(Aim of the task) Without omitting anything, retype the data that follows.

(Data shown)
Segment Open

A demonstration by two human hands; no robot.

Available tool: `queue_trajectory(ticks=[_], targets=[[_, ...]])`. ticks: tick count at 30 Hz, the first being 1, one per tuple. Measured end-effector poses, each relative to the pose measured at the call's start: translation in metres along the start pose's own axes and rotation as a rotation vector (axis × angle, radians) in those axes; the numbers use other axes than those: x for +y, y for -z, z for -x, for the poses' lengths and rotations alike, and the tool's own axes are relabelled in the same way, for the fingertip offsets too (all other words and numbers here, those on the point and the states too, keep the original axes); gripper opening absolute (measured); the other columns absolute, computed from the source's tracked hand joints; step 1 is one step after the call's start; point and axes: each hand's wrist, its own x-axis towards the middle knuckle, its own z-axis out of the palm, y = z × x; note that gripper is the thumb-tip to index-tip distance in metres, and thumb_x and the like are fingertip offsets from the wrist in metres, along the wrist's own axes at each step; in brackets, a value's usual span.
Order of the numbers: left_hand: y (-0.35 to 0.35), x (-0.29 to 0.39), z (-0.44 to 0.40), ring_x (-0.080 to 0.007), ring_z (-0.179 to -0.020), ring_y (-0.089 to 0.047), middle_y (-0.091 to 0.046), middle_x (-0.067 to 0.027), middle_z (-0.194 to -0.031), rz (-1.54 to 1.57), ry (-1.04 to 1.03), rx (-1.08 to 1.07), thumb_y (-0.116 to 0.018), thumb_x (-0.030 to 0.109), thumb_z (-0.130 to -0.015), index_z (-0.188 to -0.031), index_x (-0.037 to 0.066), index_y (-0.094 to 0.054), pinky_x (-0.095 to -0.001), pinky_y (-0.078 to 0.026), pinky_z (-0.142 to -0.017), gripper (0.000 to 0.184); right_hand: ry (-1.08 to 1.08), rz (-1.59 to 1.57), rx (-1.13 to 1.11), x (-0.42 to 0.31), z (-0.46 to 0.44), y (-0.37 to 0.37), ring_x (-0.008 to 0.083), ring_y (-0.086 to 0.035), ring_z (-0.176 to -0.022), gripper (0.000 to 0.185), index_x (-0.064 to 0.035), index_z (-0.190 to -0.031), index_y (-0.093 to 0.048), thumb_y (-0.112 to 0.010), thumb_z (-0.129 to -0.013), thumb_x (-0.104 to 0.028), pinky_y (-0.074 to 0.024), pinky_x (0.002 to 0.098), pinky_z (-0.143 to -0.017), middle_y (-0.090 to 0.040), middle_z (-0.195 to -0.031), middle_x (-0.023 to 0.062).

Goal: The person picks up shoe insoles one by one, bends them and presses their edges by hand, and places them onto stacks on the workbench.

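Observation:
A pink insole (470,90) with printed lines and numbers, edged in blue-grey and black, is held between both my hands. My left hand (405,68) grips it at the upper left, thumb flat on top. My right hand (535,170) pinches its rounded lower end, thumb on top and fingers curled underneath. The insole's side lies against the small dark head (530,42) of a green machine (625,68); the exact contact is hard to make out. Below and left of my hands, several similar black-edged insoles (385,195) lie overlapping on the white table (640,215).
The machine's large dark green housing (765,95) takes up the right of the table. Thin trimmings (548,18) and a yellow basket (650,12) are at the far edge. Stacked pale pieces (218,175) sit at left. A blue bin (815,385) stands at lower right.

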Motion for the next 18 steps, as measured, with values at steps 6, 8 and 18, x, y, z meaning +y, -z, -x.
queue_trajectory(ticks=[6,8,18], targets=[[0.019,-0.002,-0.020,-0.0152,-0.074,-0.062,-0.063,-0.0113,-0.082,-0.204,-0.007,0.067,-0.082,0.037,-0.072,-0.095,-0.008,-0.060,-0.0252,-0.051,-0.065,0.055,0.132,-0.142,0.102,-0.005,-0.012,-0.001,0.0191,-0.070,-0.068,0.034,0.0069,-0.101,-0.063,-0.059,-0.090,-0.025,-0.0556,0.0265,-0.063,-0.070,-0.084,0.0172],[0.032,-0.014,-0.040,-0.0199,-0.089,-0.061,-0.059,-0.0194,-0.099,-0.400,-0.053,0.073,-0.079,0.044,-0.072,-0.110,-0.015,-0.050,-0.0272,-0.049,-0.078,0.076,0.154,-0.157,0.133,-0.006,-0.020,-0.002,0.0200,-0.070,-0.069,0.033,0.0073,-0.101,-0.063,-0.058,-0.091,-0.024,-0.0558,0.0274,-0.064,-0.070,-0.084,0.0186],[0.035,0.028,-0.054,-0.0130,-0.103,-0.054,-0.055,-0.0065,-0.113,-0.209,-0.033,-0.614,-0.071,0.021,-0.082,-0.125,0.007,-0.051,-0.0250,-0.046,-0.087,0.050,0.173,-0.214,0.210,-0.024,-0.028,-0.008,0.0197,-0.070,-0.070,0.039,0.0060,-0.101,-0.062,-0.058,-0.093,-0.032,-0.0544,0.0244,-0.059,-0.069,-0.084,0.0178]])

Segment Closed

(Answer to the problem)
A demonstration by two human hands; no robot.

Available tool: `queue_trajectory(ticks=[_], targets=[[_, ...]])`. ticks: tick count at 30 Hz, the first being 1, one per tuple. Measured end-effector poses, each relative to the pose measured at the call's start: translation in metres along the start pose's own axes and rotation as a rotation vector (axis × angle, radians) in those axes; the numbers use other axes than those: x for +y, y for -z, z for -x, for the poses' lengths and rotations alike, and the tool's own axes are relabelled in the same way, for the fingertip offsets too (all other words and numbers here, those on the point and the states too, keep the original axes); gripper opening absolute (measured); the other columns absolute, computed from the source's tracked hand joints; step 1 is one step after the call's start; point and axes: each hand's wrist, its own x-axis towards the middle knuckle, its own z-axis out of the palm, y = z × x; note that gripper is the thumb-tip to index-tip distance in metres, and thumb_x and the like are fingertip offsets from the wrist in metres, along the wrist's own axes at each step; in brackets, a value's usual span.
Order of the numbers: left_hand: y (-0.35 to 0.35), x (-0.29 to 0.39), z (-0.44 to 0.40), ring_x (-0.080 to 0.007), ring_z (-0.179 to -0.020), ring_y (-0.089 to 0.047), middle_y (-0.091 to 0.046), middle_x (-0.067 to 0.027), middle_z (-0.194 to -0.031), rz (-1.54 to 1.57), ry (-1.04 to 1.03), rx (-1.08 to 1.07), thumb_y (-0.116 to 0.018), thumb_x (-0.030 to 0.109), thumb_z (-0.130 to -0.015), index_z (-0.188 to -0.031), index_x (-0.037 to 0.066), index_y (-0.094 to 0.054), pinky_x (-0.095 to -0.001), pinky_y (-0.078 to 0.026), pinky_z (-0.142 to -0.017), gripper (0.000 to 0.184); right_hand: ry (-1.08 to 1.08), rz (-1.59 to 1.57), rx (-1.13 to 1.11), x (-0.42 to 0.31), z (-0.46 to 0.44), y (-0.37 to 0.37), ring_x (-0.008 to 0.083), ring_y (-0.086 to 0.035), ring_z (-0.176 to -0.022), gripper (0.000 to 0.185), index_x (-0.064 to 0.035), index_z (-0.190 to -0.031), index_y (-0.093 to 0.048), thumb_y (-0.112 to 0.010), thumb_z (-0.129 to -0.013), thumb_x (-0.104 to 0.028), pinky_y (-0.074 to 0.024), pinky_x (0.002 to 0.098), pinky_z (-0.143 to -0.017), middle_y (-0.090 to 0.040), middle_z (-0.195 to -0.031), middle_x (-0.023 to 0.062).

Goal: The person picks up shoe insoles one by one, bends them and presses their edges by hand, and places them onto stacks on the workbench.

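Observation:
A pink insole (470,90) with printed lines and numbers, edged in blue-grey and black, is held between both my hands. My left hand (405,68) grips it at the upper left, thumb flat on top. My right hand (535,170) pinches its rounded lower end, thumb on top and fingers curled underneath. The insole's side lies against the small dark head (530,42) of a green machine (625,68); the exact contact is hard to make out. Below and left of my hands, several similar black-edged insoles (385,195) lie overlapping on the white table (640,215).
The machine's large dark green housing (765,95) takes up the right of the table. Thin trimmings (548,18) and a yellow basket (650,12) are at the far edge. Stacked pale pieces (218,175) sit at left. A blue bin (815,385) stands at lower right.
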
Motion for the next 18 steps, as measured, with values at steps 6, 8 and 18, x, y, z meaning +y, -z, -x.
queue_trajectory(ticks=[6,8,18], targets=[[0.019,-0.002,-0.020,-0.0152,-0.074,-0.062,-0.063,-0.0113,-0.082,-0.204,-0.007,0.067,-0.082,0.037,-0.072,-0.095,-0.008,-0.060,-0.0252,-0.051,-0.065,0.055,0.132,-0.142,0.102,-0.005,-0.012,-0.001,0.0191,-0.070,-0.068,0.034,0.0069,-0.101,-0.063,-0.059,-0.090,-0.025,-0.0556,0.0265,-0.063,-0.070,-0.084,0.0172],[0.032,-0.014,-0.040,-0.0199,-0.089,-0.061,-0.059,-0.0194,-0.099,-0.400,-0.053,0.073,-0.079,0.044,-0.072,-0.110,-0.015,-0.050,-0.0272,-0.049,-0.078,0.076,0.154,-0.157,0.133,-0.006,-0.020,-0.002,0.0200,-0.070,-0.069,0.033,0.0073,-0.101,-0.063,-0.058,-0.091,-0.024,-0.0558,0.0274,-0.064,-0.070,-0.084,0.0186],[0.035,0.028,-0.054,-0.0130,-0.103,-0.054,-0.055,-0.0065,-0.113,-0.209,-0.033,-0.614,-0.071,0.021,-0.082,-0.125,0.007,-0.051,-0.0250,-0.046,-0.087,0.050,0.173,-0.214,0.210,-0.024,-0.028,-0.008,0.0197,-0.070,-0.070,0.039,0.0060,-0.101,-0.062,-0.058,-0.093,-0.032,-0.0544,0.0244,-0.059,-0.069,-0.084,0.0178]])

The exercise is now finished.